Jay Cutler

 

I have the sort of face that causes total strangers to ask me if I'm okay. It's encouraging in the grand humanist scheme of things, I guess, but it's also awkward and depressing, since when I tell them truthfully no, I'm fine, thanks, what it ultimately means is no, I'm fine, that's just how my face works. Then I'm reminded that everyone I've ever met—including my wife, the first time—almost always perceives me as being terribly unhappy, which then ruins my mood. I could try smiling, but then I'd look unhappy and in pain.

So I have a lot of sympathy for Jay Cutler and his famous frown. And for the fact that he's the least-popular quarterback in the NFL behind a recently benched convicted dogfighter and the charming bust who went one pick ahead of him in the 2006 draft. And I support him against PR consultants who'd have him calculatedly drop his privacy and concentrate on his body language in order to burnish his image, as the managing editor of PR Daily suggests today in ChicagoSide Sports:

This negativity is hurting Brand Cutler, and several PR professionals said it could affect his earning potential—and his legacy. “For better or for worse, we’re in a society that is image driven,” said Gregory Lee Hendricks, an executive at sports and entertainment marketing firm Matter in Chicago. “Athletes are brands, much more so than in the past.”

No, it's for worse. The only thing worse than people pestering me about my mood is being simultaneously pestered about my mood and the fact that I don't live up to my earning potential. I can't imagine what that would be like if you're someone anyone actually notices.

He gets dissed for not making a big enough deal about his charity work; for answering a question honestly (that he was voting for Romney in Obama's hometown… but c'mon, he's from southwestern Indiana, he's not going to turn into a lakefront liberal overnight); for saying the right things with the wrong body language; and for "looking aloof" and "scowling." Maybe he'd scowl less if he had a better offensive line; I tend to scowl when I'm about to get crushed by my work, and for me that's reassuringly metaphorical.

Brand Cutler’s rehab can start small. “Cutler needs to be aware of his body language—that would go a long way,” Hendricks said. “If you read an interview, he’s saying the right things.” Beyond his gestures and facial expressions, Cutler, who is an intensely private person, needs to introduce himself to the public. “Jay does a lot of great things,” said Chicago-based media relations specialist Bobby Chilver. “He does a lot of work with the diabetes foundations; he’s gone to Kenya.”

Emphasis mine. I actually admire this about Cutler: he seems perfectly content in his ambivalence towards his public image, and not with a gimmicky, Nike-marketing-campaign insouciance. It really seems like honest-to-goodness authentic ambivalence—to Brand Cutler, to corporations that would pay him to be friendly, to a city that might legitimately adore him but could just as easily encroach on his tightly held privacy.

It might be costing him.
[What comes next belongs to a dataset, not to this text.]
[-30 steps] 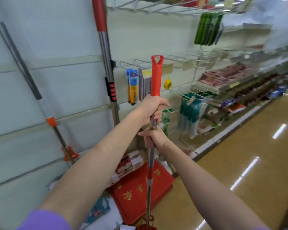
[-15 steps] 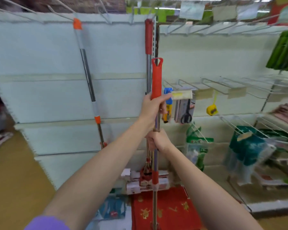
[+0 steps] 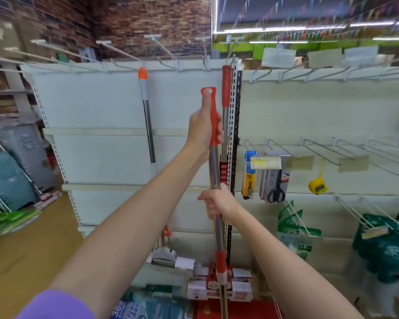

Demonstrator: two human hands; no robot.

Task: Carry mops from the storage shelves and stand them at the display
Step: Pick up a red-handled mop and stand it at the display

It might also be worth the money.

Among the advice given to Cutler is to let journalists in—hey, I'm free and have deep sympathy towards ambivalence. But the journalist he should really welcome for a profile is Richard Ben Cramer, who wrote one of the most famous pieces of sports journalism of all time about one of the most famously ornery athletes of all time.

Ted was never the kind to quail. In this epic battle, as in the million smaller face-offs that are his history, his instinct called for exertion, for a show of force that would shut those bastards up. That was always his method as he fought opposing pitchers, and fielders who bunched up on him, eight on one half of the field; as he fought off the few fans who booed him and thousands who thought he ought to love them, too; as he fought through, alas, three marriages; as he fought to a bloody standoff a Boston press that covered, with comment, his every sneeze and snort. He meant to dominate, and to an amazing extent, he did. But he came to know, better than most men, the value of his time. So over the years, Ted Williams learned to avoid annoyance. Now in his seventh decade, he had girded his penchants for privacy and ease with a bristle of dos and don'ts that defeat casual intrusion. He is a hard man to meet.

Then, maybe, we can answer the question: What do you think of Jay Cutler now?